= Problem details =
Having read the data, transcribe all of it without deviation.

*** Recorded data ***

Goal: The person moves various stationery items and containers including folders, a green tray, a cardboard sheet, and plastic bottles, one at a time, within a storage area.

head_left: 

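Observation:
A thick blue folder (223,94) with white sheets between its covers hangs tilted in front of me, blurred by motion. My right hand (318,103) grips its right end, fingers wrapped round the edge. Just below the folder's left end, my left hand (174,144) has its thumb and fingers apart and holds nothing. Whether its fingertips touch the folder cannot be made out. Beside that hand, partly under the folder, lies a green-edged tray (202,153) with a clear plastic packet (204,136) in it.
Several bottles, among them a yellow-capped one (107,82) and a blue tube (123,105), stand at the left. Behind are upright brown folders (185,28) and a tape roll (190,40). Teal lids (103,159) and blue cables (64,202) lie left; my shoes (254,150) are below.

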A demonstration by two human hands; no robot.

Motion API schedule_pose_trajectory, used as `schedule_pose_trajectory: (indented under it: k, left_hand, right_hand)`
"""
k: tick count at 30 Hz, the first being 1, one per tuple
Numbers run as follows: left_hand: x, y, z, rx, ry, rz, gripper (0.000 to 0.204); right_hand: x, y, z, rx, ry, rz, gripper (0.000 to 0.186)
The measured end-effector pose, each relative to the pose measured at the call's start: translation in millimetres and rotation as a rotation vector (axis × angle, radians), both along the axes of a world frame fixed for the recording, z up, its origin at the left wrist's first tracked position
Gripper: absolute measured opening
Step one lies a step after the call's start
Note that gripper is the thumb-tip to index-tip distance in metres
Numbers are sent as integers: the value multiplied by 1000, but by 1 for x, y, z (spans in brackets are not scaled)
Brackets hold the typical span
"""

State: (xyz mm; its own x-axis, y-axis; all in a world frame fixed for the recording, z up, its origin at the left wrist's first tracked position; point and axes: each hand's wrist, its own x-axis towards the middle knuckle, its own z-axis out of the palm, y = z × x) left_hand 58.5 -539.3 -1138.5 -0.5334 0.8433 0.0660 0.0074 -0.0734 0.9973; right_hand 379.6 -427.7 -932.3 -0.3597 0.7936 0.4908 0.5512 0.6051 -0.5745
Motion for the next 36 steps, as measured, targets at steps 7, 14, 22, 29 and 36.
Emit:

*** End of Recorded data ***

= Solution below =
Goal: The person moves various stationery items and containers including folders, a green tray, a cardboard sheet, and plastic bottles, one at a time, within a storage area.

head_left: 

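Observation:
A thick blue folder (223,94) with white sheets between its covers hangs tilted in front of me, blurred by motion. My right hand (318,103) grips its right end, fingers wrapped round the edge. Just below the folder's left end, my left hand (174,144) has its thumb and fingers apart and holds nothing. Whether its fingertips touch the folder cannot be made out. Beside that hand, partly under the folder, lies a green-edged tray (202,153) with a clear plastic packet (204,136) in it.
Several bottles, among them a yellow-capped one (107,82) and a blue tube (123,105), stand at the left. Behind are upright brown folders (185,28) and a tape roll (190,40). Teal lids (103,159) and blue cables (64,202) lie left; my shoes (254,150) are below.
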
A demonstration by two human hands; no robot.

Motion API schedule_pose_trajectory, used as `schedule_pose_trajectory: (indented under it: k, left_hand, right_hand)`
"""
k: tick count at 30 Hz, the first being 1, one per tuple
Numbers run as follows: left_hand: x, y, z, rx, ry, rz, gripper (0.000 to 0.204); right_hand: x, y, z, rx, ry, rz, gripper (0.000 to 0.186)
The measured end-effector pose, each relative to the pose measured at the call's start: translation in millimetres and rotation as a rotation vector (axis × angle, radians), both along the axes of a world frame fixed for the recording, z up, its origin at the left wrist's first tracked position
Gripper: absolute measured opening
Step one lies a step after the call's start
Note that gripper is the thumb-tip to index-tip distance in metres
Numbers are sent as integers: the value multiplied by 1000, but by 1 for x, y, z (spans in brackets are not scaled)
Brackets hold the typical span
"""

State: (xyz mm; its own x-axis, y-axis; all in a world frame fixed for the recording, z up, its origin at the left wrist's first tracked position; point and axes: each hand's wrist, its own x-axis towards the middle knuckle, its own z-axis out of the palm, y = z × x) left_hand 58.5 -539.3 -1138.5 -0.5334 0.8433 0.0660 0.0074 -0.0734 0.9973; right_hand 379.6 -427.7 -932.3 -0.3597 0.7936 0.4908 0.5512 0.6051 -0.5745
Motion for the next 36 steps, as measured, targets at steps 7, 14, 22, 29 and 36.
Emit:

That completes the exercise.